C'est le président de l'ordre des journalistes de la Grande île, Gérard Rakotonirina, qui l'a annoncé : "Une femme journaliste jetée en prison... de mémoire, c'est une première dans l'histoire de la presse malgache". L’Union internationale de la presse francophone (UPF), section Madagascar, ne cache pas ses inquiétudes face à la manière dont la justice malgache a tranché l’affaire : "Le Parquet a choisi d’appliquer les dispositions du code pénal (article 91 alinéa 3) pour qualifier l’infraction et pour poursuivre la journaliste, et donc de délivrer un mandat de dépôt le samedi 4 avril, sans possibilité de connaître la date du procès", s'inquiète l'association dans un communiqué publié conjointement avec l’association des femmes journalistes de Madagascar (AFJM) le 5 avril.

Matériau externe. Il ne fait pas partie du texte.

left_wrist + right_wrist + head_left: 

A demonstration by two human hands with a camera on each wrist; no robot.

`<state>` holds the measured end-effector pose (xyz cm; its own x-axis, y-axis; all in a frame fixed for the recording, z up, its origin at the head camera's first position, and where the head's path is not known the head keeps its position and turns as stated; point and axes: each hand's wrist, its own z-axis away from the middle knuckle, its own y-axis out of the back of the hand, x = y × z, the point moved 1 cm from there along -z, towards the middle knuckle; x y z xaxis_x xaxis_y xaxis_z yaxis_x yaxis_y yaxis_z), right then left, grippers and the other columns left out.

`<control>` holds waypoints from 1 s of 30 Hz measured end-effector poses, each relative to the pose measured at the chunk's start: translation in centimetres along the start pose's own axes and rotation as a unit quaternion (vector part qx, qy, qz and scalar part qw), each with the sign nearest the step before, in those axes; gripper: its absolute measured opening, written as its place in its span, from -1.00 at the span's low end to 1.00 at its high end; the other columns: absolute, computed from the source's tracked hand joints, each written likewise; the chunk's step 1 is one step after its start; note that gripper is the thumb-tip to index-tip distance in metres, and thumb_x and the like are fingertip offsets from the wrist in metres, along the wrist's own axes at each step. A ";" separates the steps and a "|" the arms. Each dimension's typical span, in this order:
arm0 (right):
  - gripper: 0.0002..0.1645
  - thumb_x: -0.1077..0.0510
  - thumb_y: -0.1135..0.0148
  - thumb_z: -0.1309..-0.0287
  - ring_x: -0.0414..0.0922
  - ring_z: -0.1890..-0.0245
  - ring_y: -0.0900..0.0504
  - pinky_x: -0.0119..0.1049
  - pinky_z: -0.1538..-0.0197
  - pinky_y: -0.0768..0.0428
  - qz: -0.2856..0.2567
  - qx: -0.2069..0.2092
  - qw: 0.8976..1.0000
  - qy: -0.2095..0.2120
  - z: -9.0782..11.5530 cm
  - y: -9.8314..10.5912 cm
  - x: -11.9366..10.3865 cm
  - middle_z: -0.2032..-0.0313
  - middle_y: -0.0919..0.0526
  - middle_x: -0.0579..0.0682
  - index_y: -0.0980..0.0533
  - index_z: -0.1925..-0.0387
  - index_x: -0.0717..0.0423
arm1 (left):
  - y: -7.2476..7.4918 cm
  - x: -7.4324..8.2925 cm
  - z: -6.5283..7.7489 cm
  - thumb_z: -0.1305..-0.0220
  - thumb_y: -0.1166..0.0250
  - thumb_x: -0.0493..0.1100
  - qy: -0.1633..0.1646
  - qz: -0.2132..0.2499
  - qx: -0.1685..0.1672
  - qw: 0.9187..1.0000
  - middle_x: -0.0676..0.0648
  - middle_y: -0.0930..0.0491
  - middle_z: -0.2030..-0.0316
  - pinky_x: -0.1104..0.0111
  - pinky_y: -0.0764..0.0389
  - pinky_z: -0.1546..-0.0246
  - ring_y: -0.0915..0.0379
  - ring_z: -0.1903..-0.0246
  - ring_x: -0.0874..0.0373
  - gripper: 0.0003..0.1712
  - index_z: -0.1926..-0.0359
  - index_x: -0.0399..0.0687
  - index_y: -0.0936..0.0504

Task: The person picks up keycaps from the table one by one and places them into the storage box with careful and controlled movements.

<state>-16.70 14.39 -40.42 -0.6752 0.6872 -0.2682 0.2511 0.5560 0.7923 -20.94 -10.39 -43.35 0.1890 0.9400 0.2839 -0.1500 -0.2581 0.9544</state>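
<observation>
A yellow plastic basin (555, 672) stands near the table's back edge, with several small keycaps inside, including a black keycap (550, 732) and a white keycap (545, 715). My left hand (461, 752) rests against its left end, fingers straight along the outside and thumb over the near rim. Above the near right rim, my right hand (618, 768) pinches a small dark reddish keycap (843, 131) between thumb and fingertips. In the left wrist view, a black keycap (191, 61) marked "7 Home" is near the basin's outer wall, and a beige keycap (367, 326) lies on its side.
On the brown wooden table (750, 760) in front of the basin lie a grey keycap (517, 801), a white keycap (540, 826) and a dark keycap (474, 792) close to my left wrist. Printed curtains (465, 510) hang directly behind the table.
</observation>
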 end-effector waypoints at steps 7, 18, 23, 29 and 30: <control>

Selon l’association des femmes journalistes de Madagascar (AFJM) : "La loi sur la communication médiatisée a consacré la dépénalisation des délits de presse, si délit il y a, à l’égard des journalistes ; Arphine Rahelisoa fait partie des journalistes membres de l’association et la détention provisoire ne doit pas être généralisée, surtout à l’encontre de journalistes et dans l’état d’urgence sanitaire actuel." Dans la foulée, ajoute l'UPF Madagascar, "le législateur a également abrogé les dispositions de la loi sur la lutte contre la cybercriminalité qui prévoyaient des peines de prison pour les délits de diffamation et d’injure".

A cet égard, la section malgache de l'Union internationale de la presse francophone a dû souligner le statut professionnel d'Arphine Rahelisoa - une des pommes de discorde entre le ministère de la Culture et de la Communication et l’Ordre des journalistes de Madagascar, qui questionne la carte professionnelle d'Arphine Rahelisoa.

La dernière mise en détention de journaliste à Madagascar remonte en 2015.